(What you need to do)
Reproduce word for word the line that contains "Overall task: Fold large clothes" and each line that follows it, stopping after the final line of the material.
....
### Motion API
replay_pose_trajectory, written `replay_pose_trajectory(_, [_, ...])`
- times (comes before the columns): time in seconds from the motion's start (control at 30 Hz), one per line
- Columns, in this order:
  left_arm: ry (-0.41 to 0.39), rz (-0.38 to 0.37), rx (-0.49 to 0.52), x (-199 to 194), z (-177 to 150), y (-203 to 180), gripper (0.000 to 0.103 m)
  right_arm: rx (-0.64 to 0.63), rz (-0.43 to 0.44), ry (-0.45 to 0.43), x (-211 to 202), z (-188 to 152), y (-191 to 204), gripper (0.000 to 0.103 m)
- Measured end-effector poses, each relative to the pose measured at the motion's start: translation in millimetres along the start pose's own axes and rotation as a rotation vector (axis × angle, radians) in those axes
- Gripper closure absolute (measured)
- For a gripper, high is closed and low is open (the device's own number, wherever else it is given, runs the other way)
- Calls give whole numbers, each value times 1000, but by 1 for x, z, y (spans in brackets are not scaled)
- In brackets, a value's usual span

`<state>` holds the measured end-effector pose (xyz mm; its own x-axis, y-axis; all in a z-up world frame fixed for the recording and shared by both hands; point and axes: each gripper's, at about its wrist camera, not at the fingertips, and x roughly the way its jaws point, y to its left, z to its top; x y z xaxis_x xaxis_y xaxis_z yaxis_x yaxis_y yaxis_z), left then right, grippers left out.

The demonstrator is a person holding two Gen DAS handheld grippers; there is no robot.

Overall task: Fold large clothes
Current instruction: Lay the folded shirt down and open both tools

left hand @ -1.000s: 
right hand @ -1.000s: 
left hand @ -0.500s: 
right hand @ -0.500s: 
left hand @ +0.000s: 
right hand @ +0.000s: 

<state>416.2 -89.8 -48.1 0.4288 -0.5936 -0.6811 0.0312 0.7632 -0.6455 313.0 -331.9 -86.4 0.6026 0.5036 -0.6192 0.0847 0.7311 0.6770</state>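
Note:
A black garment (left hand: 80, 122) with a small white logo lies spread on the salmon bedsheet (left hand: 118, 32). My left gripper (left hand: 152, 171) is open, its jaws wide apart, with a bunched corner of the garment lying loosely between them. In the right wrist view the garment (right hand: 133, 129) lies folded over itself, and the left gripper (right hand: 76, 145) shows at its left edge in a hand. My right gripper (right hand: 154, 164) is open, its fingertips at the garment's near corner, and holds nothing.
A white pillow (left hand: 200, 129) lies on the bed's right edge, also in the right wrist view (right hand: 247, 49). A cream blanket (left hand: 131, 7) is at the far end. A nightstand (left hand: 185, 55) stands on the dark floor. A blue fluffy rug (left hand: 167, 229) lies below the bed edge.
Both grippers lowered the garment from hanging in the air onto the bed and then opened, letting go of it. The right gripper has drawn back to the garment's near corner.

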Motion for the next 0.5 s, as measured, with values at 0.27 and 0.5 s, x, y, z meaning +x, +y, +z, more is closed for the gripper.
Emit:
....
(Reply to the task)
Overall task: Fold large clothes
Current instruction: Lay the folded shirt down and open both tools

left hand @ -1.000s: 
right hand @ -1.000s: 
left hand @ -0.500s: 
right hand @ -0.500s: 
left hand @ +0.000s: 
right hand @ +0.000s: 

<state>416.2 -89.8 -48.1 0.4288 -0.5936 -0.6811 0.0312 0.7632 -0.6455 313.0 -331.9 -86.4 0.6026 0.5036 -0.6192 0.0847 0.7311 0.6770</state>
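Note:
A black garment (left hand: 80, 122) with a small white logo lies spread on the salmon bedsheet (left hand: 118, 32). My left gripper (left hand: 152, 171) is open, its jaws wide apart, with a bunched corner of the garment lying loosely between them. In the right wrist view the garment (right hand: 133, 129) lies folded over itself, and the left gripper (right hand: 76, 145) shows at its left edge in a hand. My right gripper (right hand: 154, 164) is open, its fingertips at the garment's near corner, and holds nothing.
A white pillow (left hand: 200, 129) lies on the bed's right edge, also in the right wrist view (right hand: 247, 49). A cream blanket (left hand: 131, 7) is at the far end. A nightstand (left hand: 185, 55) stands on the dark floor. A blue fluffy rug (left hand: 167, 229) lies below the bed edge.
Both grippers lowered the garment from hanging in the air onto the bed and then opened, letting go of it. The right gripper has drawn back to the garment's near corner.
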
Motion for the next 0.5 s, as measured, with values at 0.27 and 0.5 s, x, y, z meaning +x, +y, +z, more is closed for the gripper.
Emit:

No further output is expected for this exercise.